In both of its findings of no significant impact, the Corps did not address possible the fragmentation of snake habitat. The second time, it was after submission of a declaration by Dr. Kenneth Dodd,  who as  Staff Herpetologist for FWS’s Office of Endangered Species had written the rule listing the snake as threatened. Dodd said “the project site was an important ‘wildlife corridor’ linking protected areas to the north and south, [and] noted that ‘movements over large areas of fragmented habitats expose Eastern Indigo Snakes to increased road mortality,’ and that ‘the more edge there is in relation to protected habitat [i.e., ratio of perimeter to surface area], the less likely large snakes can be maintained.’ ”

Nevertheless, “In its second FONSI, issued in August 2009, the Corps again did not address the impacts of habitat fragmentation.”

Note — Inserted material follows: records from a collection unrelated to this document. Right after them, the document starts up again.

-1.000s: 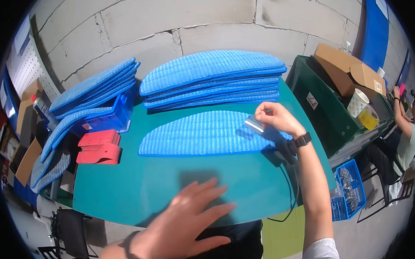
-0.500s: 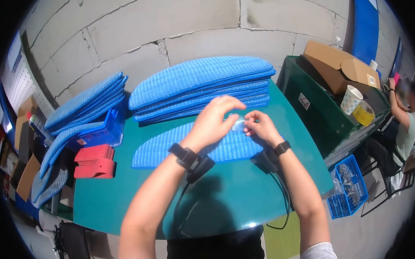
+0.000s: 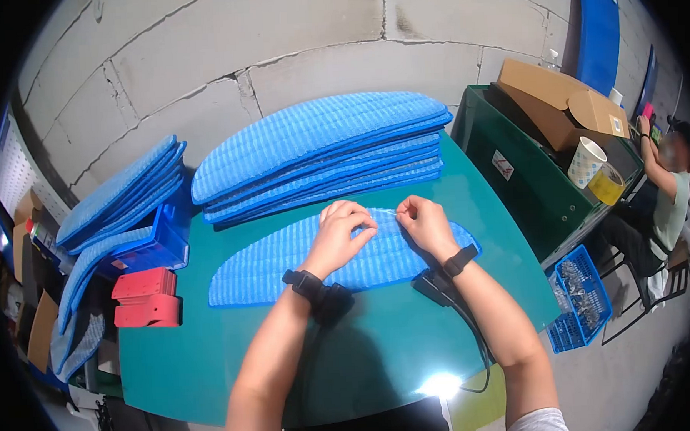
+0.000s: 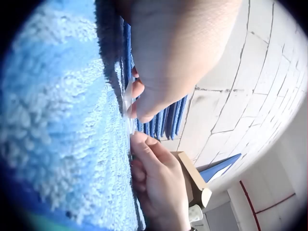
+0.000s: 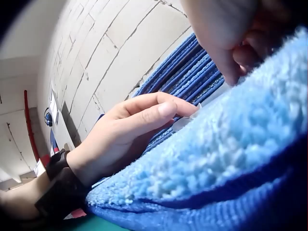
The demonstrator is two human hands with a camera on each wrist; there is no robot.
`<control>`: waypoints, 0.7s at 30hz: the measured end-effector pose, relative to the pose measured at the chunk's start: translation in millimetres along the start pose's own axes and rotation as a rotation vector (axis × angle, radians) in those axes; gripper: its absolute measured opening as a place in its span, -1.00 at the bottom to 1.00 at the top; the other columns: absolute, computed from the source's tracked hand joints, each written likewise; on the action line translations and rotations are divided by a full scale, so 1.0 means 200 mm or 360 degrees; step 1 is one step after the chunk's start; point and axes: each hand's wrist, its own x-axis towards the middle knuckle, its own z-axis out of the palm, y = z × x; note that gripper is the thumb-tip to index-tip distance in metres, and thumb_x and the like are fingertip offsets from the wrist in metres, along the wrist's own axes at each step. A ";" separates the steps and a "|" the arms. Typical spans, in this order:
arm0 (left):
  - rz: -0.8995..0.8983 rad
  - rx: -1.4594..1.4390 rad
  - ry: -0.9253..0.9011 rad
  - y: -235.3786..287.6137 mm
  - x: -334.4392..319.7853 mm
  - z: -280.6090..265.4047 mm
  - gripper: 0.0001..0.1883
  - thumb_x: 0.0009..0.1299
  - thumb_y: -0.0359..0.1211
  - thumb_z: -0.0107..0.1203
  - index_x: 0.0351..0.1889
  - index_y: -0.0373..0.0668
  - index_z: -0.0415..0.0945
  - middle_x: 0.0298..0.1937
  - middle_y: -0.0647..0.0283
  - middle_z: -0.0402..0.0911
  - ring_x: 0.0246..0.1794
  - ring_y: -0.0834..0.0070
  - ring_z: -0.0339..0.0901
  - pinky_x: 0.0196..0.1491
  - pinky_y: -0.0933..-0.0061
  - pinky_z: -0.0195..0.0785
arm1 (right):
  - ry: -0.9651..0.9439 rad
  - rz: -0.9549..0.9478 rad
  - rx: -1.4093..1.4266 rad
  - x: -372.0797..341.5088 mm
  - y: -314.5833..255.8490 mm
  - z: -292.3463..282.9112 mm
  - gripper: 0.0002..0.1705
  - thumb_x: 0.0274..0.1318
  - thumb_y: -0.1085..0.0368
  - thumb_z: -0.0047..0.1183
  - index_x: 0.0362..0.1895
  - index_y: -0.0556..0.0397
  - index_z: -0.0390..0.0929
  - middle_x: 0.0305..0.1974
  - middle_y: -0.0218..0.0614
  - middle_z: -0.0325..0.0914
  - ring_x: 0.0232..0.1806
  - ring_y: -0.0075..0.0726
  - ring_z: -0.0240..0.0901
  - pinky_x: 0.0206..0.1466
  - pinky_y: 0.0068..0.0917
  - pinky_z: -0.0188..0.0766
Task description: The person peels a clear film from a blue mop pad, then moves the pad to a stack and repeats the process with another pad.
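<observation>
A blue striped mop pad (image 3: 266,269) lies flat on the green table, its curved side toward the wall. Over its upper middle, my two hands come close together at a small piece of clear plastic film (image 4: 128,108). My left hand (image 3: 338,235) holds the film's left side, thumb and fingers bent around it. At the other end, my right hand (image 3: 429,226) pinches it between thumb and fingertips. The right wrist view shows the film (image 5: 214,98) low over the fuzzy pad, stretching between both hands' fingertips.
Behind the pad stands a tall stack of mop pads (image 3: 319,151). More pads (image 3: 125,198) lie over a blue bin (image 3: 169,238) at left, near red pieces (image 3: 147,299). A green crate (image 3: 505,181) carries a carton and paper cup (image 3: 587,161). Someone sits far right.
The left hand has come up from the table's front to the film and moved slightly left since half a second ago. The right hand keeps its pinch. The head view has shifted.
</observation>
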 end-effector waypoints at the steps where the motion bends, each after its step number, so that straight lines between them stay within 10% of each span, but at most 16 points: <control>1: -0.0020 -0.0012 0.0007 -0.01 0.00 0.00 -0.89 0.34 -0.27 0.33 -0.22 -0.01 0.73 0.02 0.31 0.66 0.26 0.21 0.48 0.37 0.09 0.17 | -0.0006 0.0006 -0.0011 0.00 0.00 0.00 -0.90 0.14 0.36 0.28 -0.29 0.13 0.69 -0.40 -0.15 0.70 -0.32 -0.14 0.69 -0.16 -0.22 0.56; 21: -0.0708 0.0298 0.0375 0.02 -0.03 0.01 -0.86 0.15 -0.41 0.30 -0.37 -0.13 0.56 -0.07 0.17 0.54 0.10 0.11 0.44 0.22 0.11 0.25 | 0.0010 -0.0050 -0.0131 -0.01 0.02 0.01 -0.68 0.13 0.42 0.28 -0.09 0.04 0.43 -0.32 -0.08 0.63 -0.24 0.13 0.63 -0.15 -0.02 0.50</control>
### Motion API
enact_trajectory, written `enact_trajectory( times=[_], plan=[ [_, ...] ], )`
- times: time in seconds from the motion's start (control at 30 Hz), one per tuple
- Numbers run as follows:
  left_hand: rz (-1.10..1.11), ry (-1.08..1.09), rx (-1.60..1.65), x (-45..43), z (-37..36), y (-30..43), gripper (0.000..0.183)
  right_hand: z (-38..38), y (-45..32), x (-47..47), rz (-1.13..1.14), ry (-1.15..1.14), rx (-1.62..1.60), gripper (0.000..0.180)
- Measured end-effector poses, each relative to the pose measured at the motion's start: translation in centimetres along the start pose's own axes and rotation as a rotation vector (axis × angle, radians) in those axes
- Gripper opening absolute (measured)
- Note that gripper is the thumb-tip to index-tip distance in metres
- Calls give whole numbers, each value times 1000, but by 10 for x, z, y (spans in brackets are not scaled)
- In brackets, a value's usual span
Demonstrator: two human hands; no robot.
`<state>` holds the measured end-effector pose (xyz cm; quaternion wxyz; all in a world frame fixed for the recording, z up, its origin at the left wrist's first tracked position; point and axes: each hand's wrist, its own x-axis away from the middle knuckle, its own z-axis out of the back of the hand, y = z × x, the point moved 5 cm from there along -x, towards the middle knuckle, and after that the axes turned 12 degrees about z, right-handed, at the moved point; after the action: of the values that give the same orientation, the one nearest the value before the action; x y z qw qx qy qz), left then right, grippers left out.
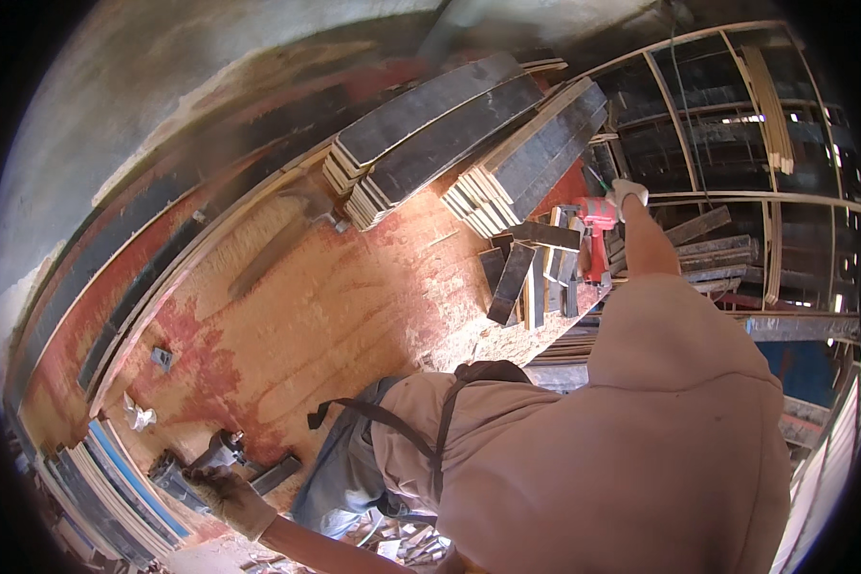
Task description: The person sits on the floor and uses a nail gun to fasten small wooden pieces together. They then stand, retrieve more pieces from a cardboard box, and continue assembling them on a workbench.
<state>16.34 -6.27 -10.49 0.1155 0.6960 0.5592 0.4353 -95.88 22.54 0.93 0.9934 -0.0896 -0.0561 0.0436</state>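
Observation:
My left hand [231, 499], in a pale work glove with dark fingertips, is closed around a dark pneumatic nail gun [219, 450] at the lower left of the workbench. My right hand [629, 198], also gloved, is stretched far out to the right. Its fingers curl beside the rear of a red power tool [597, 215], near a thin green piece [601, 179]; whether they grip either one cannot be made out. Short dark-faced plywood blocks [534, 269] lie in a loose heap just left of the red tool.
Stacks of long dark-faced plywood strips [445, 122] lie along the far side of the sawdust-covered bench [316, 301]. Another strip stack [107, 488] stands lower left, near a crumpled white scrap [138, 414]. A wooden frame rack [746, 194] rises at right. Wood offcuts [402, 538] lie below.

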Motion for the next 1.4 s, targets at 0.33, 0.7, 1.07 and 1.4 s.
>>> enact_trajectory(
  times=[0.33, 0.7, 1.07, 1.4],
  plan=[
    [-281, 603, -331, 132, 99, -8, 46, 9, -199, 73, 466, 4, 1055, 35],
    [-297, 472, 385, 175, -31, -33, 37, -126, -543, 700, 2269, -671, -242, 38],
    [-392, 582, 708, 254, -31, -107, 33, -280, -583, 874, 2596, -614, 57, 37],
    [-424, 498, 860, 239, -20, -102, 26, -262, -599, 1008, 2528, -895, -211, 7]
  ],
)
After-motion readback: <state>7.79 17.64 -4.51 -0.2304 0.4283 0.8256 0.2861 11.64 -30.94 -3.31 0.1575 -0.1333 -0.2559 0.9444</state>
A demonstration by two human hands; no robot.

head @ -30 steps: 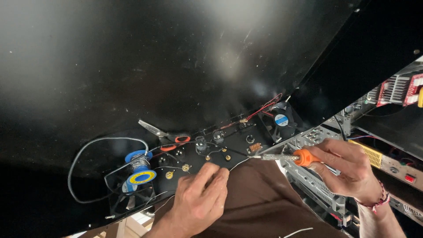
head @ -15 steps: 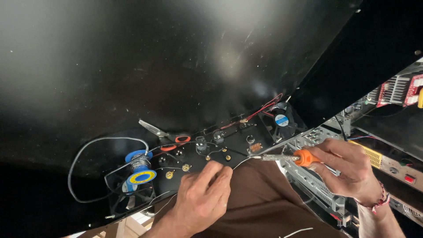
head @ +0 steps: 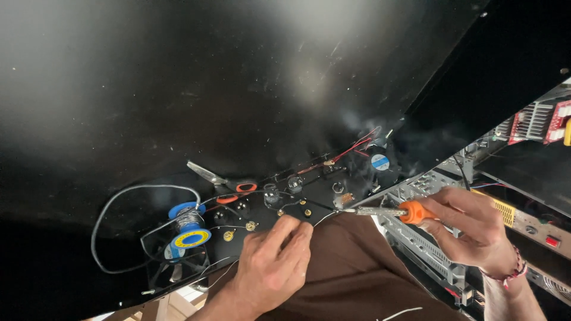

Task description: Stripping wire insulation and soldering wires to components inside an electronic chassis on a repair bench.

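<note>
The right hand (head: 473, 229) has its grip closed around a soldering iron (head: 392, 211), fingers wrapped about the orange collar and the handle behind it. The metal shaft points left, and its tip sits at the lower edge of a black panel (head: 279, 205), close to a small brass fitting there. A thin wire (head: 326, 217) curves from just under the tip toward the left hand (head: 270, 267).

The left hand lies palm down on the near edge of the panel, fingers narrowed together with the fingertips pressed at the end of that wire; whether they pinch it or only press it down cannot be told. Brass terminals (head: 250, 226) stand just left of these fingertips.

The panel lies slanted on a dark table (head: 178, 89), carrying knobs, sockets and red and black leads. At its left end stands a blue spool of solder (head: 189, 229), with a grey cable (head: 119, 205) looping out around it. Behind the panel lie scissors (head: 223, 181) with orange handles. At the far right end sits a small round fan (head: 379, 161) with a blue centre. Right of the hands is an open metal chassis (head: 440, 261) with circuit boards. A brown cloth (head: 357, 285) shows below, between the hands.
</note>
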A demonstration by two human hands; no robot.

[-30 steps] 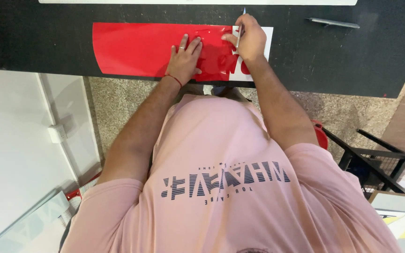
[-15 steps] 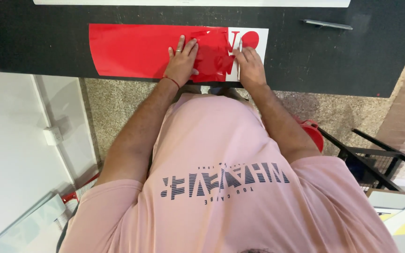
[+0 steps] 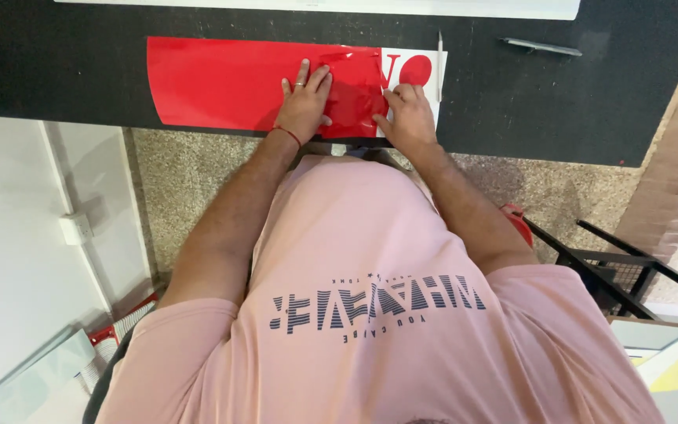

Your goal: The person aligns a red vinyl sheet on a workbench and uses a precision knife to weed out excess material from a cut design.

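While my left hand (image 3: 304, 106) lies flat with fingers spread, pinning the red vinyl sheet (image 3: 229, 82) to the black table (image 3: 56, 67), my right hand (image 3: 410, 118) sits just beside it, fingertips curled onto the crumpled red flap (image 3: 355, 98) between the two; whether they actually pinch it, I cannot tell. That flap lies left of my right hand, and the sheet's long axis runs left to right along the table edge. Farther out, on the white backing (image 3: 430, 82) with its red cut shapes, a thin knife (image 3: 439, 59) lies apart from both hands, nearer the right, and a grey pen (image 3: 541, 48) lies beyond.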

Said the court: “Given Dr. Dodd’s expertise and experience, and the seeming logic of his analysis, as well as CCTC’s own acknowledgment of the snake’s vulnerability to fragmentation risk, we think his comment qualifies as the sort of ‘relevant and significant’ public comment to which an agency must respond, lest its action be arbitrary and capricious.  See Cape Cod Hospital v. Sebelius, 630 F.3d 203, 211 (D.C. Cir. 2011). Accordingly, we must remand for further explanation by the Corps of its determination that the project was ‘not likely to adversely affect’ the indigo snake.  We do not reach the issue of whether formal consultation is required, but the Corps must make some determination on the issue of habitat fragmentation, both for ESA and NEPA purposes.”